Due to the availability of various performance parameters and datasets, researchers in the KGEM domain have used various combinations of them. As a result, it becomes practically impossible to compare the two KGEMs. To eliminate this problem, another objective of this study was to present the result of selected models on more datasets with various parameters. Section 3 explains the considered datasets and evaluation metrics in detail. This section discusses the results of ToursE, PairRE, CompGCN, and NodePiece methods with those datasets and evaluation metrics.

Results listed in appendix A show that the models’ performance varied significantly depending on the dataset and the performance parameter being used. Figure 11 shows the complete results of all the models on all four datasets using all four parameters.
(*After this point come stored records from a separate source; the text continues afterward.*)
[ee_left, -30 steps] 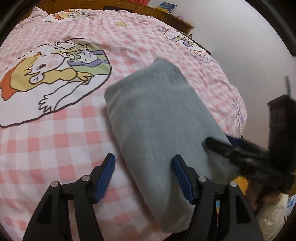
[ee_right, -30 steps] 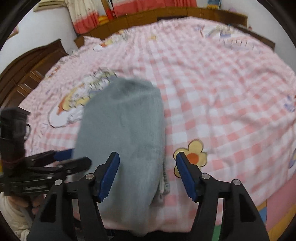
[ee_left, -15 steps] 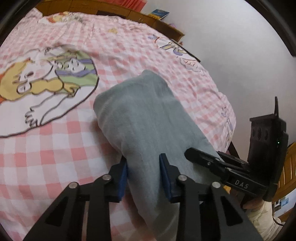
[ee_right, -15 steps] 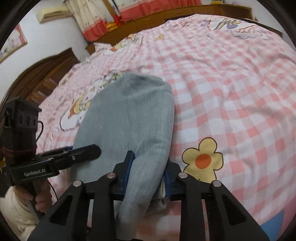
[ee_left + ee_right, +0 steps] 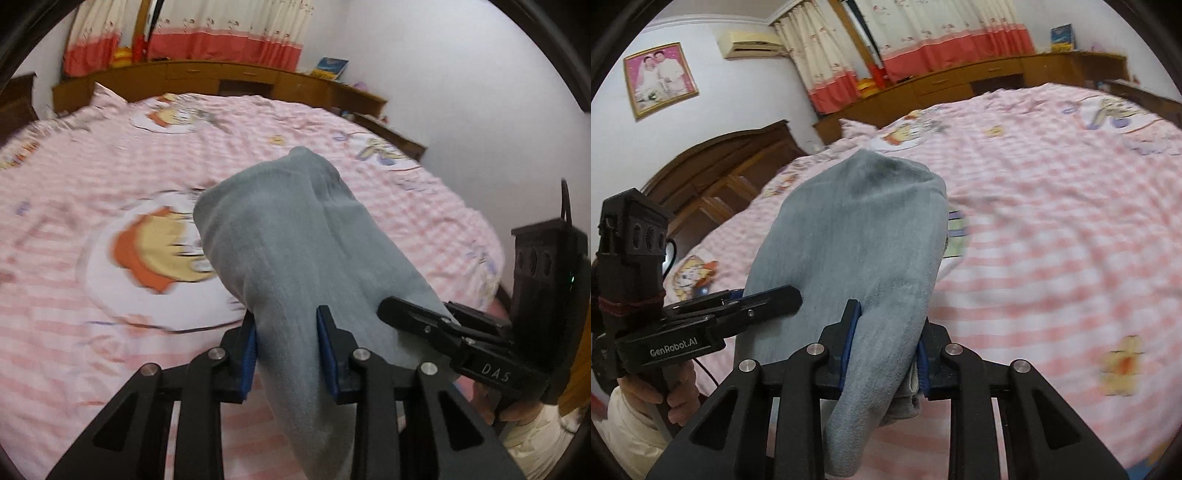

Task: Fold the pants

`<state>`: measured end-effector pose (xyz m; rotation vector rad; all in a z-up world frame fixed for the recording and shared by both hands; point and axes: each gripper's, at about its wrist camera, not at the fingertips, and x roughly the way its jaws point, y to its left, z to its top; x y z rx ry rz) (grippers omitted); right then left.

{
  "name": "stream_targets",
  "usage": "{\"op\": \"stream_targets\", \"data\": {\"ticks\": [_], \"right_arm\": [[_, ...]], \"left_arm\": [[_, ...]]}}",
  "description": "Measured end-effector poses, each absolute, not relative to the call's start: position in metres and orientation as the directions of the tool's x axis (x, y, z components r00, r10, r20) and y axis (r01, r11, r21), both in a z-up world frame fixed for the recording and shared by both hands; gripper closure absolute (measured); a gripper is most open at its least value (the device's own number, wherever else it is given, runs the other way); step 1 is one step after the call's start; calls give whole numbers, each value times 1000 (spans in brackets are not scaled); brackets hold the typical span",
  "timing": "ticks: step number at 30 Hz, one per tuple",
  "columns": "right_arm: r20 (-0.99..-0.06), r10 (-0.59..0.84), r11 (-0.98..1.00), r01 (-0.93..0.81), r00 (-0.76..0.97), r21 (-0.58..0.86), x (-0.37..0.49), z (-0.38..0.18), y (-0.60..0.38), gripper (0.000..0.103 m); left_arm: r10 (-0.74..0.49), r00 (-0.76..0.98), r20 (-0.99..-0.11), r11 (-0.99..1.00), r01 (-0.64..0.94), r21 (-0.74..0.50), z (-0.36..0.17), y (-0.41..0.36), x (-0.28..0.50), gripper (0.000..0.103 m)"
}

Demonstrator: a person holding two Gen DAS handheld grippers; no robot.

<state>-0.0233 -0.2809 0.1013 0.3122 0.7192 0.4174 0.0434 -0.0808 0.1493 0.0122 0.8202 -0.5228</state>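
Observation:
Folded grey pants hang lifted off the pink checked bedspread, stretched forward from both grippers. My left gripper is shut on their near left edge, blue pads pressing the cloth. My right gripper is shut on the near right edge of the grey pants. In the left wrist view the right gripper shows at the right, gripping the same bundle. The left gripper appears at the left of the right wrist view, held by a hand in a pale sleeve.
The bedspread with cartoon prints covers a wide bed. A wooden headboard stands at the left, a low wooden cabinet with curtains above runs along the far side, and a white wall is at the right.
Both grippers closed on the near edge of the pants, then lifted the bundle up off the bedspread and tilted upward, bringing the far cabinet and curtains into view.

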Motion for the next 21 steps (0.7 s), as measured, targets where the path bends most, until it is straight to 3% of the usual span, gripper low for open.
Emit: {"op": "stream_targets", "data": {"ticks": [4, 15, 21], "right_arm": [[-581, 503, 856, -275, 640, 438, -9, 94, -240, 76], [-681, 439, 895, -216, 586, 390, 20, 41, -202, 74], [-712, 435, 899, -225, 551, 375, 19, 38, -204, 70]], "left_arm": [[-382, 583, -717, 898, 418, -138, 146, -43, 49, 72], [-438, 512, -739, 881, 406, -241, 72, 5, 93, 71], [-449, 492, -746, 882, 379, -280, 58, 12, 96, 63]]}}
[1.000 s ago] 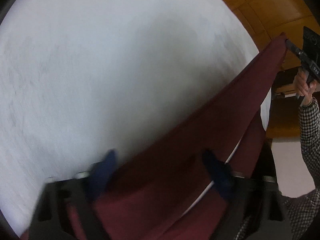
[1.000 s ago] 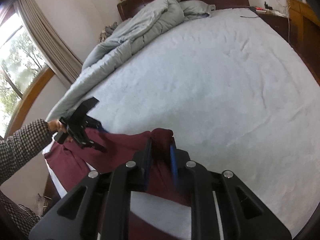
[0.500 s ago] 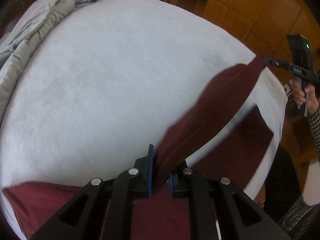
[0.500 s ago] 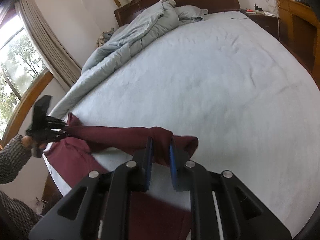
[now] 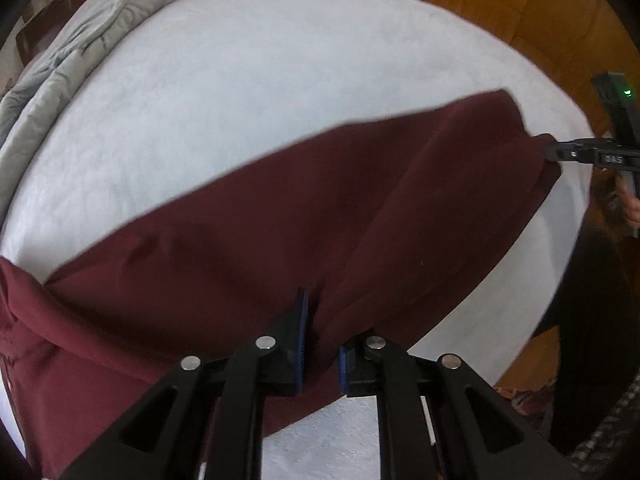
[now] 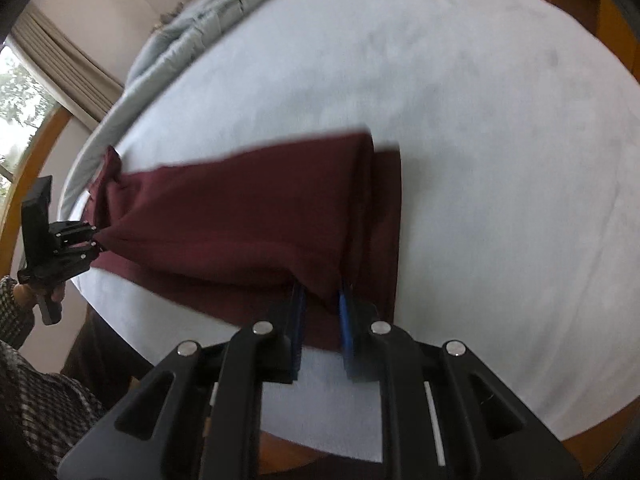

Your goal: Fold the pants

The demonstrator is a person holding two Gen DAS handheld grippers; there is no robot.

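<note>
**Q:** What are your grippers doing right now?

**A:** My left gripper [image 5: 320,340] is clamped on a bunch of the maroon pants [image 5: 260,248], cloth pinched between its blue pads [image 5: 303,340]. My right gripper [image 6: 320,320] is likewise closed on cloth at the other end, jaws nearly together with fabric between them.

**Q:** Why hold both ends?

**A:** I judge it keeps the pants stretched between the grippers, so one layer can be laid over the other without bunching.

**Q:** And where are the pants?

**A:** Spread along the near edge of the white bed [image 6: 480,120], partly raised at my grips, a lower layer showing beneath. The grey duvet [image 5: 80,40] is heaped well apart, at the bed's far end.
</note>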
The blue line in figure 11 represents the results of CompGCN, whereas the red, yellow, and green lines represent the results for NodePiece, PairRE, and TorusE, respectively.

Unlike MR and AMR, larger values represent better results for Hit@10 and MMR parameters. Thus in figure 11a and 11b, the yellow line covers most of the area; at the same time, in figure 11c and 11d, the yellow line covers the smallest area compared to the other three lines representing an excellent performance of PairRE method on all the datasets. Similar observations can be drawn on other models from figure 11. Moreover, It is surprising to notice the inconsistent gain on some datasets. For example, in PairRE, there is ≈a 30% increase in the hit@10 metric compared to TorusE on WN18 and Kinships dataset. However, there is only a 3% increase on the FB15K237 dataset and a 1% decrease on the Nations dataset. This also leads to less confidence in the methods.

Overall, the findings can be summarized as follows: 1. Results of PairRE method were satisfactorily close to the results mentioned in its publication Chao et al. [11]. However, the results of other methods were dificult to reproduce. 2. Compared to the other three methods, PairRE performed outstandingly well on all datasets considering all metrics. 4. TorusE is more suitable for smaller datasets and its performance degrades for more complex datasets.

These findings suggest that the choice of model and performance parameter can significantly impact the efectiveness of knowledge graph embedding models. Our study provides valuable insights for researchers and practitioners seeking to use these models for knowledge graph completion tasks.

5. Conclusion

In this work, knowledge graph embedding models’ reproducibility was examined. The study’s main objective was to replicate the findings of four cutting-edge embedding models on four benchmark datasets. Findings showed that several factors, such as the selection of hyperparameters, the evaluation dataset, and the implementation specifics, significantly impact the reproducibility of these models. In order to ensure reproducibility, the study emphasizes the significance of including thorough explanations of the experimental setup and hyperparameters in research articles. It also highlights the necessity of uniformity in embedding model evaluation to enable comparison and benchmarking across various research.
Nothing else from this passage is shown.